_EXERCISE DETAILS_
From the entries, return every line where the string "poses" shows up.

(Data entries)

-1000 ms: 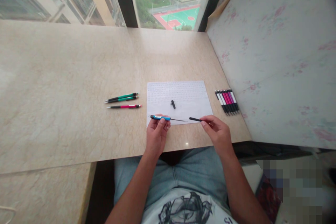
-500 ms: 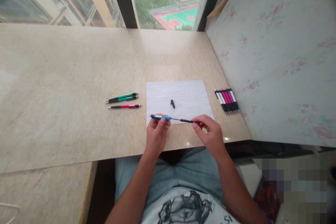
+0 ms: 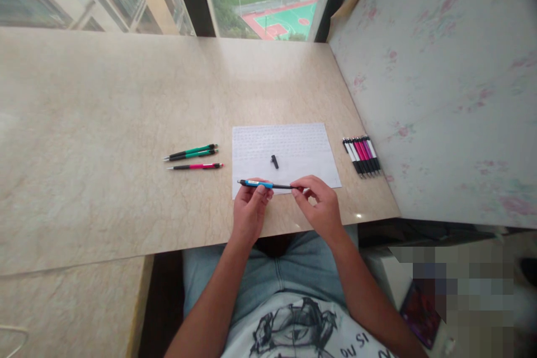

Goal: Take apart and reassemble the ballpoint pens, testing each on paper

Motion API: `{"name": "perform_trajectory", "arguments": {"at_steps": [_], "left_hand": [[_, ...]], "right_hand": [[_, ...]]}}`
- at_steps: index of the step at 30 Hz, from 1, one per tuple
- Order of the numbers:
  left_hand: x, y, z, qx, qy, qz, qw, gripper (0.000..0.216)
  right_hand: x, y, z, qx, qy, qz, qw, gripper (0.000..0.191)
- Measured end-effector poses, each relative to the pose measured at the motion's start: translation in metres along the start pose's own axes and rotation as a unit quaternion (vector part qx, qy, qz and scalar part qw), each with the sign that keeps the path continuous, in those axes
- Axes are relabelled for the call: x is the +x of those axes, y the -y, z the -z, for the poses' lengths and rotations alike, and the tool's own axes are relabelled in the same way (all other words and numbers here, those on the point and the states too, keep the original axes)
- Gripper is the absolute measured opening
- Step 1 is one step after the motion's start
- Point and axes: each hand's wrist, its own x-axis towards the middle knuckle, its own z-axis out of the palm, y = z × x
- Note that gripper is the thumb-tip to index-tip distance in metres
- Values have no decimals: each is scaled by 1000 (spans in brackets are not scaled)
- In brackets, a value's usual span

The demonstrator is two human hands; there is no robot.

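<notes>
My left hand (image 3: 250, 210) pinches the blue barrel of a pen (image 3: 257, 183) just above the near edge of a white written sheet (image 3: 293, 145). My right hand (image 3: 319, 207) is closed on the black front sleeve of the same pen, pushed up against the blue part so the two pieces meet. A small black pen part (image 3: 274, 161) lies loose on the middle of the sheet, beyond both hands.
Two green pens (image 3: 192, 152) and one red pen (image 3: 196, 166) lie left of the sheet on the marble table (image 3: 104, 123). A row of several pink, purple and black pens (image 3: 363, 155) lies at the right, by a patterned wall panel (image 3: 440, 84). Windows are behind.
My right hand slid the black sleeve leftward over the thin refill until it met the blue barrel. My left hand stayed where it was.
</notes>
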Motion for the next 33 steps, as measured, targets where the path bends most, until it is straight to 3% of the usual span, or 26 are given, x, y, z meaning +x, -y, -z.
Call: {"name": "perform_trajectory", "arguments": {"at_steps": [17, 27, 33], "left_hand": [[1, -2, -1, 16, 3, -14, 1000, 24], [3, -3, -1, 16, -4, -17, 1000, 26], [2, -2, 1, 25, 14, -12, 1000, 26]], "right_hand": [[6, -2, -2, -18, -3, -1, 1000, 13], [8, 2, -7, 0, 9, 35, 999, 10], [8, -2, -6, -57, 15, -16, 998, 36]]}}
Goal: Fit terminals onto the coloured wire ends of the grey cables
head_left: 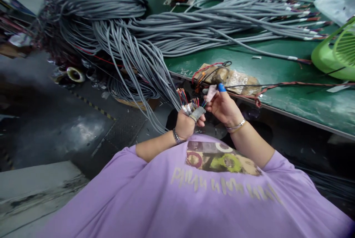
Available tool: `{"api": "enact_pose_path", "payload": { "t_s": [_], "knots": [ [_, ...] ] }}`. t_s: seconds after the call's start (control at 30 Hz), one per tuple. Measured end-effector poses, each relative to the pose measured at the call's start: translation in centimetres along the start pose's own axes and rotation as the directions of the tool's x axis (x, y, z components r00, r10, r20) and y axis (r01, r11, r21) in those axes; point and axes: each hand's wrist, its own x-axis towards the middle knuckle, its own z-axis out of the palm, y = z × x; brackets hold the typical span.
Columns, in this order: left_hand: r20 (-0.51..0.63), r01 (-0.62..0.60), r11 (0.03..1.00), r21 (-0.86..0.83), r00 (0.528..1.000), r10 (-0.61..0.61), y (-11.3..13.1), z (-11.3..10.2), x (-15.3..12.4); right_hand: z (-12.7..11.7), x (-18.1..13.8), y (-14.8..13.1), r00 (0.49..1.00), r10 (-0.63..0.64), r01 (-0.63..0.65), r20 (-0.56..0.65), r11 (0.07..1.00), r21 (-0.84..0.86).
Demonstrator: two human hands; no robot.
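Note:
My left hand (186,121) is closed around a bunch of grey cables (158,71) near their ends. Short coloured wires (195,102) fan out above the fist, and white bands mark some cable ends. A grey wrapping (197,113) lies across the top of this hand; whether it covers the thumb is unclear. Just to the right, my right hand (223,108) has its fingers bent in by the wire tips, with blue tape on one digit. A pale pinkish piece (211,93) shows at its fingertips; whether it is held or wrapped on a finger I cannot make out.
Long grey cables (222,23) cover the back of the green table (294,68). Near its front edge lies a tape-wrapped block (238,81) with red and black wires. A green fan (340,51) stands at right. More coiled cable (133,88) sits low at left.

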Motion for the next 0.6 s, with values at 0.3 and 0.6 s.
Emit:
{"api": "enact_pose_path", "payload": {
  "t_s": [0.3,0.6],
  "knots": [
    [-0.027,-0.030,1.000,0.010,0.999,0.030,0.1,0.7,1.0,0.2,0.2,0.7,0.998,-0.053,0.054,-0.033,0.998,0.027],
    [-0.009,-0.014,1.000,0.016,1.000,0.014,-0.6,0.6,1.3,0.1,1.1,1.4,0.991,-0.092,0.102,-0.100,0.990,0.098]
  ]
}}
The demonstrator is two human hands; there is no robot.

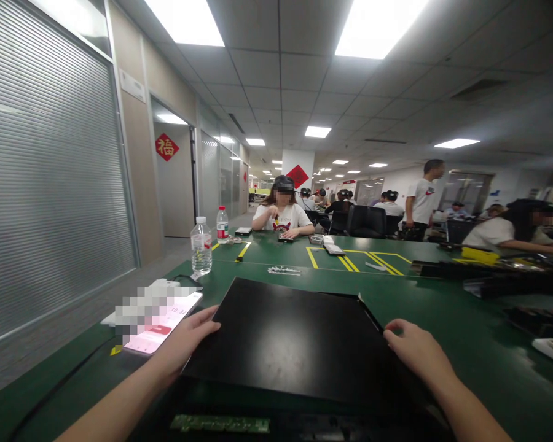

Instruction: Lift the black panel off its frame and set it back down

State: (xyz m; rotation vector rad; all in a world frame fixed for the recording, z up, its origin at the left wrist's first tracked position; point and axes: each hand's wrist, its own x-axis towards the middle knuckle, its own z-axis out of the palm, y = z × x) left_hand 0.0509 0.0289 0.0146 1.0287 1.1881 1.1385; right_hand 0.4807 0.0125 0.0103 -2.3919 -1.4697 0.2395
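Observation:
A large, flat black screen panel (286, 344) lies in front of me, glossy with a blurred light reflection. My left hand (196, 334) grips its left edge, thumb on top and fingers partly hidden beyond the edge. At the right side, my right hand (412, 344) has thumb and fingers closed on the panel's edge, beside a thin dark frame strip (371, 313). The panel sits slightly askew to this frame. Close to me, below the panel's near edge, a narrow green circuit board (221, 423) shows in the dark housing.
On the green table (239, 261), a lit phone (166, 322) lies by my left forearm, near two water bottles (201, 248). Metal scraps (283, 270) lie beyond the panel. Black parts (502, 276) are piled at right. A co-worker (283, 212) sits opposite.

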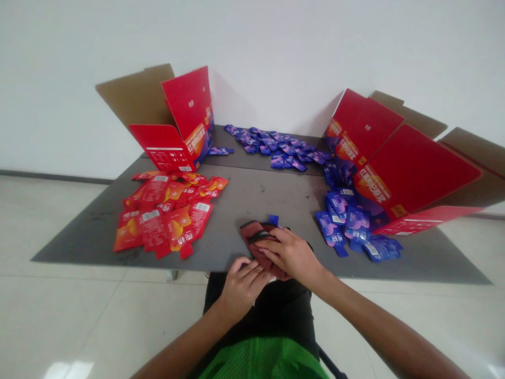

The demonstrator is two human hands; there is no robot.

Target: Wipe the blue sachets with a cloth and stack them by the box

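Observation:
At the table's front edge, my right hand (294, 252) grips a folded brownish-red cloth (252, 231) with black trim, fingers pressed down on it. My left hand (244, 287) is just left of it, its curled fingers touching the cloth's lower edge; what they hold is hidden. A small blue tab (273, 219) pokes out behind the cloth, and a bit of something whitish shows under its near side. Orange-red pouches (153, 226) lie in a loose pile to the left, while blue-purple pouches (357, 221) lie to the right of my right hand.
The grey table (260, 189) stands against a white wall. An open red carton (158, 142) is at the back left and red cartons (418, 168) with raised flaps stand at the right. Many more blue pouches (276, 142) lie along the back edge.

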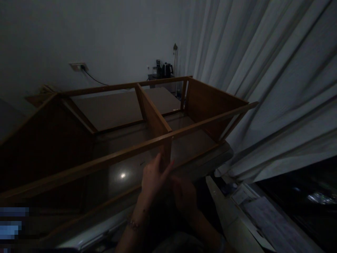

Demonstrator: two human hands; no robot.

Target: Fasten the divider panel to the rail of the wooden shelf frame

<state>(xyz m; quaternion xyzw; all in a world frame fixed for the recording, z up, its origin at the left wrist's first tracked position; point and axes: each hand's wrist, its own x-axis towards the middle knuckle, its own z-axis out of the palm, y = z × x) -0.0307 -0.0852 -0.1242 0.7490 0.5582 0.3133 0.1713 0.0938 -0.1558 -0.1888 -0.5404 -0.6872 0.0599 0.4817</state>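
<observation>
A wooden cabinet frame [210,121] lies tipped on its back in a dark room, with its open side facing up. A central divider panel [152,114] splits it in two. My left hand [153,179] reaches up to the near end of the divider under the front rail. One finger is on the divider's left and another on its right, so the hand clasps the panel's edge. My right hand [186,196] sits just right of and below the left hand, at the frame's lower edge. Its fingers are lost in shadow. A bracelet [133,224] is on my left wrist.
Long grey curtains [263,70] hang close on the right. A pale ledge with papers [252,214] runs below them. A kettle and a dark appliance [164,69] stand on a small table by the far wall. A cable runs from a wall socket [78,66].
</observation>
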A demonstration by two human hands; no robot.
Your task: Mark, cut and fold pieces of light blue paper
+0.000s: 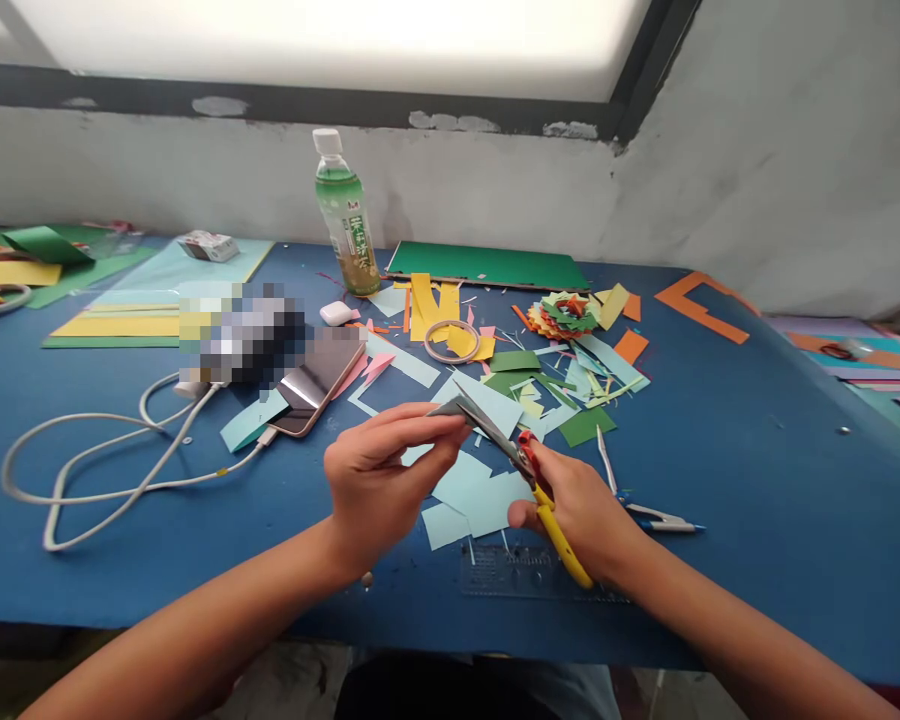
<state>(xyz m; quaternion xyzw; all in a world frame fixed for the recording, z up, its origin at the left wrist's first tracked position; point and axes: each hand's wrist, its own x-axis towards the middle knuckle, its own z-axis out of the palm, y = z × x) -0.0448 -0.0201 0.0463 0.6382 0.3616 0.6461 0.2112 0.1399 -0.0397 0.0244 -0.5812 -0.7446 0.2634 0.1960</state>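
Small grey-looking piece of paper [444, 408] pinched between thumb and fingers of the left hand [382, 470], held above the bench [195, 570]. Scissors [525, 464] gripped in the right hand [581, 500], blades pointed at the paper. Pale blue scraps [495, 500] scattered beneath. Clear ruler [495, 580] laid near the front edge. Layered paper flower [562, 315] set farther back, green-topped bottle [349, 225] stood near the wall [495, 185].

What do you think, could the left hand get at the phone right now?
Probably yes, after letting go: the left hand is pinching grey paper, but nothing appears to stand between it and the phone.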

_RESULT OF THE EXERCISE_
- Measured end-effector poses, each relative to the pose measured at the motion's start: translation in metres along the start pose's own axes and rotation as a unit quaternion (vector part qx, qy, qz and scalar part qw), each with the sign that keeps the path continuous, in those axes
- Axes are relabelled for the call: x is the +x of those axes, y the -y, z the -z, for the poses' lengths and rotations alike, and the tool's own axes are relabelled in the same way (all other words and numbers here, those on the point and the states too, keep the original axes)
Available tool: `{"api": "enact_pose_path", "payload": { "t_s": [_], "knots": [ [_, ...] ] }}`. t_s: seconds after the call's start (control at 30 Hz), one per tuple. Measured end-effector poses, each relative to the pose measured at the call's start: translation in centimetres along the start pose's own axes and rotation as the directions of the tool's x axis (x, y, z components r00, r10, r20) and y axis (r01, r11, r21) in those axes; point and axes: each hand's wrist, its own x-axis towards the middle knuckle, its own z-axis out of the palm, y = z × x; brackets hold the typical span.

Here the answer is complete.